There is that moment when the water breaks through….
When you wake up. When a smile crosses your lips and you want to run to someone and say “Oh I see!!”.
Y’all I sit at the waters edge this Thanksgiving morning in the Bahamas.
Everyone is still sleeping. I have been feeling weird ever since we landed. Queasy, achy, nervous because I am always nervous when there is a beach and booze and I am the only sober one…Protected but-I go through these questions.
1. when will i start feeling alone
2. how long can I remain cool like I’m just real cool and i don’t care that I don’t get to feel relaxed and different LIKE EVERYONE ELSE ON THE BEACH!
3. Am I in the mood for drunk on sober sex? (when he reads this he may stab me)
I feel these. I answer these questions. Yeah right, I am not God so I have NO idea. THAT!!! That is why I wake at dawn, grab a mat, come to the edge of the water and ask God to wash it all away. For HIM to show me how I can be helpful today. To remove this feeling of sickness that is on my body. To show me how to love my husband so well that these next few days are memories we take with us forever.
What happens when I do this. What will happen when you do this babies….the wind blows softly across your cheeks, God is whispering gently to you honey….He is showing you your sweet spot. I hear the waves I see turquoise sky and it rains down to me….You have changed. You have grown.
I pick this blog up back up on the Saturday after Thanksgiving…..
I rolled up the mat. I brushed off that sand. I thanked God that I know I always have HIM. I snuggled in bed with my husband. We kiss. We head to adventure. I let go of expectation and the fear of what is around the corner. I just exist and stay present. I live in that moment. Its peaceful there.

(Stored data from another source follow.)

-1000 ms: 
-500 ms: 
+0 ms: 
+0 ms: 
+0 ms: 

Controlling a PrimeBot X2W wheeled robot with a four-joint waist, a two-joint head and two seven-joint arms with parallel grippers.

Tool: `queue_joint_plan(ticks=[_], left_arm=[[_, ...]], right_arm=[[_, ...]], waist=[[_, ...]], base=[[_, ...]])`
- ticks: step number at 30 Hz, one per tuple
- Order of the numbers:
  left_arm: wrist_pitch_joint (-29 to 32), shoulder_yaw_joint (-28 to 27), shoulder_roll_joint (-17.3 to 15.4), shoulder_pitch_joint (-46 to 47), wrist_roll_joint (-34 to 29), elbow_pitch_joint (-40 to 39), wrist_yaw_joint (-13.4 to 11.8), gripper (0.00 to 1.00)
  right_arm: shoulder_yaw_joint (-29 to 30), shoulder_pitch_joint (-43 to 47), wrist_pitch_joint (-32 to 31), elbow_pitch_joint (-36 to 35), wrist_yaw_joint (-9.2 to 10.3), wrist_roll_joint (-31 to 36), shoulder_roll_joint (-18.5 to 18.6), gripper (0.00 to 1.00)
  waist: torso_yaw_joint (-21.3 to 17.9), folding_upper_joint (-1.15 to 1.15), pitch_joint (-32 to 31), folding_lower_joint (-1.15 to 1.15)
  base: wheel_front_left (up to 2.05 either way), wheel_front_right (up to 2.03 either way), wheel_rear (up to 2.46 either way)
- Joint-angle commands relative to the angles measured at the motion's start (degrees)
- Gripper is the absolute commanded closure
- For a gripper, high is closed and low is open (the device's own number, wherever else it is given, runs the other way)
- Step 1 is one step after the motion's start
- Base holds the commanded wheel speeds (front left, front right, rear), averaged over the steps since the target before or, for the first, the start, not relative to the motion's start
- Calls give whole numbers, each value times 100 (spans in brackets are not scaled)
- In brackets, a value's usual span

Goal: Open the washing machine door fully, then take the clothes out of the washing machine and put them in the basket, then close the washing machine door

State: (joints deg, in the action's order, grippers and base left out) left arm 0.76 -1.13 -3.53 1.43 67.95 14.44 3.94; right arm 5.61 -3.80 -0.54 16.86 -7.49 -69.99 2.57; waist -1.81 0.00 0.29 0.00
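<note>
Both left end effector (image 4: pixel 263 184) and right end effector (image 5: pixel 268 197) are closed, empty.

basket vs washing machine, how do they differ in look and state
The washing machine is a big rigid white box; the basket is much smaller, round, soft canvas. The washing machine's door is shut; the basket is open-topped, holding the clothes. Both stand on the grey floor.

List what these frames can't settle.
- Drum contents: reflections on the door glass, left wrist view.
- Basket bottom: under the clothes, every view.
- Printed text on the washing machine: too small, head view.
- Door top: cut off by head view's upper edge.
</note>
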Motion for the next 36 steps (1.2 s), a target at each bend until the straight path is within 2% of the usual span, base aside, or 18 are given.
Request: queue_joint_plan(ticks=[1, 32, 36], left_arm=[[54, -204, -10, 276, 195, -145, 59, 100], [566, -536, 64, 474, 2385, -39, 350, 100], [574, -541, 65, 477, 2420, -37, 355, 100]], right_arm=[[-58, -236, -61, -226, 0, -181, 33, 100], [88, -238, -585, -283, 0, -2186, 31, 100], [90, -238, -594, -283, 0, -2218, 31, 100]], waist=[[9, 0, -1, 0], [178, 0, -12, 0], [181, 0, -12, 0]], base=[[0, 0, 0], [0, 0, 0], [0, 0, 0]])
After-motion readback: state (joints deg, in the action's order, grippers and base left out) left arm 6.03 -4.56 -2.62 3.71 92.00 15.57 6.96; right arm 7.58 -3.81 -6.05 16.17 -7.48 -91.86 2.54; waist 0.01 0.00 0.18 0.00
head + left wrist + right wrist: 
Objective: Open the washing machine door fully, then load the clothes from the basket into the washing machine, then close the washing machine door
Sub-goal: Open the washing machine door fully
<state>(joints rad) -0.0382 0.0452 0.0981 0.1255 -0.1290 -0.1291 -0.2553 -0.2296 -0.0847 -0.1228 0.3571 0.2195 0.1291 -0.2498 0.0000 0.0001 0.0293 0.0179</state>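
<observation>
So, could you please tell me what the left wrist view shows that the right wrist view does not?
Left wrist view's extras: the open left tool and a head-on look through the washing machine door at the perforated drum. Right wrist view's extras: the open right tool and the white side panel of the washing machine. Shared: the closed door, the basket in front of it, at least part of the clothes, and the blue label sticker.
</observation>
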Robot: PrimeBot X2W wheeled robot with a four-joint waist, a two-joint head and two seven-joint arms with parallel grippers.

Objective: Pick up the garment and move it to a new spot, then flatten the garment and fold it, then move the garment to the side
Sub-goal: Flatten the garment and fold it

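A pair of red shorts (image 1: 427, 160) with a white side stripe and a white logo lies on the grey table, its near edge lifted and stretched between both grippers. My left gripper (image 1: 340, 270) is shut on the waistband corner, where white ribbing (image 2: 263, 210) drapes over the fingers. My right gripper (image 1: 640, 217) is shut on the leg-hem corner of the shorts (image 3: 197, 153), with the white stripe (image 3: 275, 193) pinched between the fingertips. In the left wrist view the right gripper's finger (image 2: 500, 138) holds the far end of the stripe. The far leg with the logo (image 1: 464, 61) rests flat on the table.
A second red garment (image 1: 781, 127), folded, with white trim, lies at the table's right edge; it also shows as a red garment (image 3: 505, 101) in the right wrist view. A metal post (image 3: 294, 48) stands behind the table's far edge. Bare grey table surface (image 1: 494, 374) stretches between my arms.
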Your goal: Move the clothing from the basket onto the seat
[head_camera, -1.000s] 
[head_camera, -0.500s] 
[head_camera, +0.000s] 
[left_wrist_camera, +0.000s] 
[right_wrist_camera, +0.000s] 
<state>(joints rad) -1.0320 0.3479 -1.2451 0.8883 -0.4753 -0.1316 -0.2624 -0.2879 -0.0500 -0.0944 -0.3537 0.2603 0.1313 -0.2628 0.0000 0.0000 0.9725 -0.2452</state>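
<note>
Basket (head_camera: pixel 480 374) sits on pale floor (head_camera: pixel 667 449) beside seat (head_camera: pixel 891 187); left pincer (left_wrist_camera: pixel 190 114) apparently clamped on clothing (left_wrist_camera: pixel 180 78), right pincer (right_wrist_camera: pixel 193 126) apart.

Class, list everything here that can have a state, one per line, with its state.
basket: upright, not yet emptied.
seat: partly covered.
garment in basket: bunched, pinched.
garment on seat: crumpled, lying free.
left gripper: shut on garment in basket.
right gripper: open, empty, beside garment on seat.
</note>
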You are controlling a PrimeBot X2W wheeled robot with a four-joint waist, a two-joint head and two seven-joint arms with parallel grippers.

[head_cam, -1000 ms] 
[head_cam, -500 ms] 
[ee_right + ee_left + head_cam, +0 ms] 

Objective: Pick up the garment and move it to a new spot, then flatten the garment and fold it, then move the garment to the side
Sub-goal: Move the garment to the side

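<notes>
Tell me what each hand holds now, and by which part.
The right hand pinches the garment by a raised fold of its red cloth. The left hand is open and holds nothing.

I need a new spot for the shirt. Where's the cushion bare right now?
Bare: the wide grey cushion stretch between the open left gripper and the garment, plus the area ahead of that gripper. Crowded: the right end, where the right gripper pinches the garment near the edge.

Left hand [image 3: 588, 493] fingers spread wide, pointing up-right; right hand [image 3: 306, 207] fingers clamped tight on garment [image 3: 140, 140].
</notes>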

I continue to do this and the blessings keep coming. I weep the next morning as God reveals more to me at the waters edge. I meditate and pray with the Lord. I cleanse and repeat. I stay open and I keep being present.
I DO FEEL LIKE I HAVE TO ADD THIS FOR LOYAL READERS::::
After what you read from my husband a few weeks ago I want you to know that has been a hard process to go through. The shame. I felt all of it again. I didn’t realize some of his feelings. It was a great gift to our marriage. Writing always is.
I’m so grateful he could write that.
As I sit in this moment I know I am free, light and love. Our marriage is free, full of light and love.
I treat my husband and family with love and respect. That is a HUGE step for a little rebel like me.
Our marriage is full of love. And THAT is just for TODAY. We all have to work at that EVERYDAY.